Against this perception of the constitutional policies involved, we discern certain more particularized considerations that peculiarly call for reversal of this conviction. First, the principle contended for by the state seems inherently boundless. How is one to distinguish this from any other offensive word? Surely the state has no right to cleanse public debate to the point where it is grammatically palatable to the most squeamish among us. Yet no readily ascertainable general principle exists for stopping short of that result were we to affirm the judgment below. For, while the particular four-letter word being litigated here is perhaps more distasteful than most others of its genre, it is nevertheless often true that one man’s vulgarity is another’s lyric. Indeed, we think it is largely because governmental officials cannot make principled distinctions in this area that the Constitution leaves matters of taste and style so largely to the individual.

Additionally, we cannot overlook the fact, because it is well illustrated by the episode involved here, that much linguistic expression serves a dual communicative function: it conveys not only ideas capable of relatively precise, detached explication, but otherwise inexpressible emotions as well. In fact, words are often chosen as much for their emotive as their cognitive force. We cannot sanction the view that the Constitution, while solicitous of the cognitive content of individual speech, has little or no regard for that emotive function which, practically speaking, may often be the more important element of the overall message sought to be communicated. Indeed, as Mr. Justice Frankfurter has said, “[o]ne of the prerogatives of American citizenship is the right to criticize public men and measures—and that means not only informed and responsible criticism, but the freedom to speak foolishly and without moderation” (Baumgartner v. United States, 1944).
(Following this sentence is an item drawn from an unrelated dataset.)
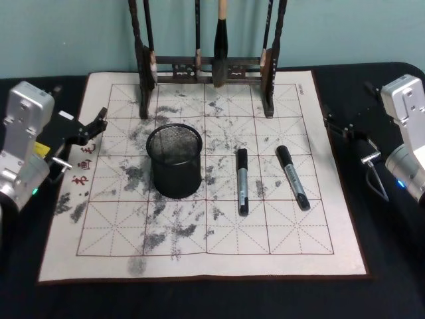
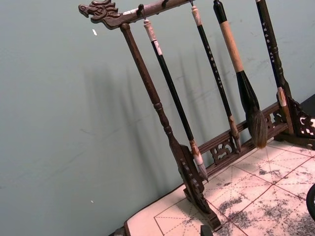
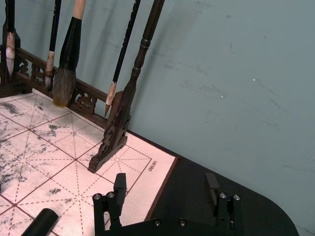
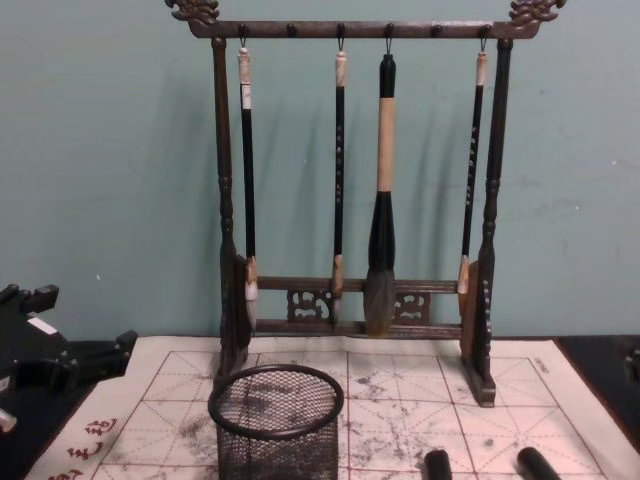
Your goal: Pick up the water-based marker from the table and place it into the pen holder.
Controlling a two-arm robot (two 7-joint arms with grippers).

Finally, and in the same vein, we cannot indulge the facile assumption that one can forbid particular words without also running a substantial risk of suppressing ideas in the process. Indeed, governments might soon seize upon the censorship of particular words as a convenient guise for banning the expression of unpopular views. We have been able, as noted above, to discern little social benefit that might result from running the risk of opening the door to such grave results.

It is, in sum, our judgment that, absent a more particularized and compelling reason for its actions, the state may not, consistently with the First and Fourteenth Amendments, make the simple public display here involved of this single four-letter expletive a criminal offense. Because that is the only arguably sustainable rationale for the conviction here at issue, the judgment below must be

Reversed.

  1. JUSTICE BLACKMUN, with whom THE CHIEF JUSTICE[6] and MR. JUSTICE BLACK join.

I dissent . . . :

. . . Cohen’s absurd and immature antic, in my view, was mainly conduct, and little speech. The California Court of Appeal appears so to have described it, and I cannot characterize it otherwise. Further, the case appears to me to be well within the sphere of Chaplinsky v. New Hampshire (1942),[7] where Mr. Justice Murphy, a known champion of First Amendment freedoms, wrote for a unanimous bench. As a consequence, this Court’s agonizing over First Amendment values seems misplaced and unnecessary.

Footnotes
  1. 1. A person who applies to a higher court to reverse the decision of a lower court.
  2. 2. Chaplinsky v. New Hampshire.
  3. 3. That is, the court from which the case was appealed to the Supreme Court, the “highest” court in the United States, in those matters over which it is given jurisdiction by the Constitution and federal law.
  4. 4. Tinker v. Des Moines Independent Community School District.
  5. 5. Whitney v. California.
  6. 6. Warren Burger (1907–1995).
  7. 7. Chaplinsky v. New Hampshire.